_Material provided:_
________________________________________
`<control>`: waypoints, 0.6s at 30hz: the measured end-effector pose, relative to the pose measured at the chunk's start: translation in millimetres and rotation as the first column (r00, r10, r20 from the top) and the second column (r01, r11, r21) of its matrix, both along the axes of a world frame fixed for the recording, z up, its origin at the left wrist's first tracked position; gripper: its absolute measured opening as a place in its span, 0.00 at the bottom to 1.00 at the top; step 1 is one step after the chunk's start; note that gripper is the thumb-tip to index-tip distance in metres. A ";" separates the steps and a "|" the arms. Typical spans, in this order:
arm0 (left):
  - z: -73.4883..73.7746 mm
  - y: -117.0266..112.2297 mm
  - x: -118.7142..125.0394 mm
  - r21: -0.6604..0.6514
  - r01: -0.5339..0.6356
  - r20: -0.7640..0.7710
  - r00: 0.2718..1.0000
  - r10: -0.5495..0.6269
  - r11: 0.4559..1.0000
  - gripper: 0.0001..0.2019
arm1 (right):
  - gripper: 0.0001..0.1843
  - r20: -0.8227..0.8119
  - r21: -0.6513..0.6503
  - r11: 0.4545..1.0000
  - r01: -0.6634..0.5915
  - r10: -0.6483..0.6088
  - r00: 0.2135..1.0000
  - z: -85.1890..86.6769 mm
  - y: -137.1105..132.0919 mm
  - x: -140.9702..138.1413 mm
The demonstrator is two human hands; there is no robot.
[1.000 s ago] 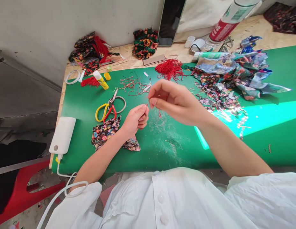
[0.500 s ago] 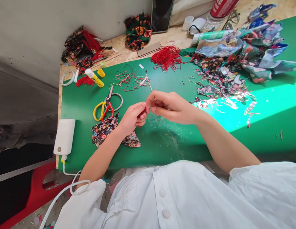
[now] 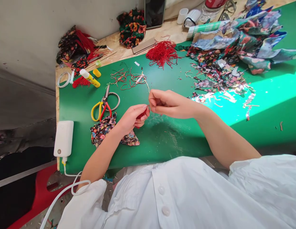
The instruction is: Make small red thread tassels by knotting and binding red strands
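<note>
My left hand (image 3: pixel 133 117) is closed round a small bundle of red threads (image 3: pixel 142 115), and a bit of red shows below its fingers. Close beside it, my right hand (image 3: pixel 170 103) makes a pinch with thumb and forefinger; what lies between those fingertips is too small to name. A pale cord (image 3: pixel 146 83) runs on the table just beyond the right fingers. Scissors (image 3: pixel 103 106) with one yellow and one red handle lie left of my hands. Below them, partly behind my left forearm, is a piece of dark floral fabric (image 3: pixel 102 128).
On the green tabletop (image 3: pixel 138 157) are a glue stick (image 3: pixel 90 78), a heap of red threads (image 3: pixel 162 53), loose brownish cords (image 3: pixel 120 76) and floral fabric scraps (image 3: pixel 217 73). A white power bank (image 3: pixel 64 138) with a cable sits at the left edge. A phone (image 3: pixel 154 12) leans behind.
My hands have drawn slightly apart at the fingertips, and more of the red bundle shows in my left hand. The view has shifted a little, moving the table items leftward and up.
</note>
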State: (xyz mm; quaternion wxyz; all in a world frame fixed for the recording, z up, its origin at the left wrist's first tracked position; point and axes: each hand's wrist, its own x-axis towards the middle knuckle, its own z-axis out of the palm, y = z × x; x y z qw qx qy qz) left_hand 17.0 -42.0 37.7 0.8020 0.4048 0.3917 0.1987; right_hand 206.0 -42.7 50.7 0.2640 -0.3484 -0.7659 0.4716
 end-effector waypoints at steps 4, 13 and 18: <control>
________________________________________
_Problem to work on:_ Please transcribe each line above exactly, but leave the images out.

_Task result:_
`<control>`: waypoints, 0.6s at 30hz: the measured end-effector pose, relative to the pose measured at the chunk's start: translation in millimetres and rotation as the first column (r00, r10, r20 from the top) and the second column (r01, r11, r21) of its matrix, both along the axes of a world frame fixed for the recording, z up, its origin at the left wrist's first tracked position; gripper: its absolute measured opening as a place in its span, 0.00 at the bottom to 1.00 at the top; step 1 is one step after the chunk's start; note that gripper is the thumb-tip to index-tip distance in metres. A ";" separates the steps and a "|" the arms. Typical spans, in this order:
arm0 (left):
  - z: -73.4883..73.7746 mm
  - y: -117.0266..112.2297 mm
  - x: -118.7142..125.0394 mm
  - r21: -0.6604..0.6514
  - r01: -0.5339..0.6356
  - r20: -0.7640..0.7710
  - r00: 0.2718..1.0000
  - r10: -0.5495..0.6269
  - r11: 0.4559..1.0000
  - gripper: 0.0001..0.2019
arm1 (right):
  - gripper: 0.0001..0.1843
  - r20: -0.8227..0.8119
  - r21: -0.6513..0.6503
  - r11: 0.4545..1.0000
  - r01: -0.6634..0.5915
  - r10: -0.6483..0.6088
  - r00: 0.2135..1.0000
  - z: -85.1890..86.6769 mm
  - y: -137.1105..132.0919 mm
  - x: -140.9702..138.1413 mm
The demonstrator is two human hands; there is no robot.
[1.000 s ago] 
[0.500 s ago] 
[now] 
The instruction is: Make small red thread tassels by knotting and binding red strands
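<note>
My left hand (image 3: pixel 133 117) is closed round a small bundle of red threads (image 3: pixel 142 115), and a bit of red shows below its fingers. Close beside it, my right hand (image 3: pixel 170 103) makes a pinch with thumb and forefinger; what lies between those fingertips is too small to name. A pale cord (image 3: pixel 146 83) runs on the table just beyond the right fingers. Scissors (image 3: pixel 103 106) with one yellow and one red handle lie left of my hands. Below them, partly behind my left forearm, is a piece of dark floral fabric (image 3: pixel 102 128).
On the green tabletop (image 3: pixel 138 157) are a glue stick (image 3: pixel 90 78), a heap of red threads (image 3: pixel 162 53), loose brownish cords (image 3: pixel 120 76) and floral fabric scraps (image 3: pixel 217 73). A white power bank (image 3: pixel 64 138) with a cable sits at the left edge. A phone (image 3: pixel 154 12) leans behind.
My hands have drawn slightly apart at the fingertips, and more of the red bundle shows in my left hand. The view has shifted a little, moving the table items leftward and up.
</note>
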State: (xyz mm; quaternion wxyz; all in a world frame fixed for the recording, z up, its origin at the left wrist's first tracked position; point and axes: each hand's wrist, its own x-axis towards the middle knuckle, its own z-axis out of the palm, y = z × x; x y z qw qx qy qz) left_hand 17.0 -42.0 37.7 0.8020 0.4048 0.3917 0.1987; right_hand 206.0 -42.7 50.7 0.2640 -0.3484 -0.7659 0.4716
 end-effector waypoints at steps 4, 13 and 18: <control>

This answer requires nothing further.